In 1983, I saw Nikon’s tiny 20mm f/3.5 at the long-defunct Lawrence Photo and Video in Oklahoma City. Although I had a 28mm, the 20mm represented the threshold of ultra-wide photography, and thinking I would never get a crack at the amazing but ludicrously expensive 18mm f/3.5, I bought the 20mm.
Getting good use out of it, however, turned out to be vastly more difficult, since an ultra wide requires a lot of patience, practice and time, sometimes years, to master. My efforts only led me back again and again to my 28mm, and within a couple of years I sold the 20mm.
In 1985, I started working at The Shawnee News-Star in Shawnee, Oklahoma. One of my beats was to cover the Oklahoma State Cowboys football program. At a game at Lewis Field in Stillwater in the fall of 1986, I saw someone with the “new” 20mm f/2.8 Nikkor, which sported a great big, cool-looking lens hood. From the moment I saw it, I wanted my old 20mm back, but instead I bought the new 20mm and put it in service.

As the years went by, I did begin to hone my skills with ultra wide imaging. The 20mm served well, and with the years, the metal lens hood took a lot of dings. Soon it wasn’t even round any more.
Then came digital. My first personal digital SLR was the Nikon D100, whose meter did not operate with older manual-focus lenses. A photographer I knew who still shot film had long expressed an interest in the 20mm, so I sold it to him. That was in 2004. Since then I always wanted the autofocus version of it. The focal length combined with the 15x24mm sensor size my cameras made the 20mm what we might call a “standard” wide angle instead of the ultra wide it was with film.

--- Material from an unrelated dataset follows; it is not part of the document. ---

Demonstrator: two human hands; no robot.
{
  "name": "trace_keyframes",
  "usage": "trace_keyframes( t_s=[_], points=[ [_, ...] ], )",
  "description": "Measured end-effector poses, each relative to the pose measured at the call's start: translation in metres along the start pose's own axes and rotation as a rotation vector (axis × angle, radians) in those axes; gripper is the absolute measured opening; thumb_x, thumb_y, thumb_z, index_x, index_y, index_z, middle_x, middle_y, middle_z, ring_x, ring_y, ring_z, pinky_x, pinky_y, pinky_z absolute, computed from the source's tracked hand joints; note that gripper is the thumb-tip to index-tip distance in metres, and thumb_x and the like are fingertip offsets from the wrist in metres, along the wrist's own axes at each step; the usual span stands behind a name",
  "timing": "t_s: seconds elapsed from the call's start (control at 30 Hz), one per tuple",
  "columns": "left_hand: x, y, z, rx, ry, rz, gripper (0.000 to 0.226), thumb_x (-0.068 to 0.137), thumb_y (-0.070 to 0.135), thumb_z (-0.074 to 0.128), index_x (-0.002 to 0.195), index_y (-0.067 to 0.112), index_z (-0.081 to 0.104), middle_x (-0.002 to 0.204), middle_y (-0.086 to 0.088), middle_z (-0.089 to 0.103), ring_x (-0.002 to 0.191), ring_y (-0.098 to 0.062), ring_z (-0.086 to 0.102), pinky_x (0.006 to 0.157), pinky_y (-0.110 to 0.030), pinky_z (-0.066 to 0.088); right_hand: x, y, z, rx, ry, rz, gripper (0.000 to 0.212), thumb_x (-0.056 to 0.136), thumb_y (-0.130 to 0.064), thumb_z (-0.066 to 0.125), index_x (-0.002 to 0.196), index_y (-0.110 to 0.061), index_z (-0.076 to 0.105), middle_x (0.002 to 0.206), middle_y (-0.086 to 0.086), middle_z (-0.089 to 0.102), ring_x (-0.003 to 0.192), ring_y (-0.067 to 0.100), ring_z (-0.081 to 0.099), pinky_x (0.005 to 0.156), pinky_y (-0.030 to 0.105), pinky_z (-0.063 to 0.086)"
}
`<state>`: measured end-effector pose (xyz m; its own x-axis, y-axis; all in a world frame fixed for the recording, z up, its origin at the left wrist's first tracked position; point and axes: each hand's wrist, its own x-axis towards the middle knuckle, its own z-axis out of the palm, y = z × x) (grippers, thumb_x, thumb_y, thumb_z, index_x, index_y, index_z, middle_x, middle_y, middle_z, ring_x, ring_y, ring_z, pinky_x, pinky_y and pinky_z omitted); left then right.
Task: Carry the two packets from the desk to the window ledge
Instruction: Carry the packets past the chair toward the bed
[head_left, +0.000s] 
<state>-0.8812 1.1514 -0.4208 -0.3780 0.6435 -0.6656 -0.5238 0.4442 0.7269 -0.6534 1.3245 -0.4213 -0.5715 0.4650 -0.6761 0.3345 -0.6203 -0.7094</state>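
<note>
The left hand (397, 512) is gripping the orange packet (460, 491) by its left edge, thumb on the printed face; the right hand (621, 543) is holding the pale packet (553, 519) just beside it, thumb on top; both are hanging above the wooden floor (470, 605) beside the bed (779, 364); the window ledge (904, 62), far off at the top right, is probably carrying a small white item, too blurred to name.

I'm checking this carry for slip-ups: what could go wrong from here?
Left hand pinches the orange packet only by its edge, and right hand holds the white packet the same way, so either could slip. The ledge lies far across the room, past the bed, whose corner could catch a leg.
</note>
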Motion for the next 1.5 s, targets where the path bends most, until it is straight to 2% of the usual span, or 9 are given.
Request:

I turned down buying the 20mm in Santa Fe in April 2011, and again when Abby and I saw it, still under glass at the same camera store, in October of that year. They wanted $400, which was just too much for a focal length I could achieve with a zoom. It wasn’t until I saw one that was well-used and had a minor flaw, which always works to my advantage, on eBay for less than $200 that I gave in a bought one. The big price break for a very minor flaw is ridiculous, since it has no effect on the operation or image quality of the lens, but most people don’t make pictures as much as they collect gear totemistically.
I put it into service immediately, and it is an excellent lightweight alternative to my 12-24mm zoom, and it’s a full f/stop brighter than the zoom. Image quality with it has been superb.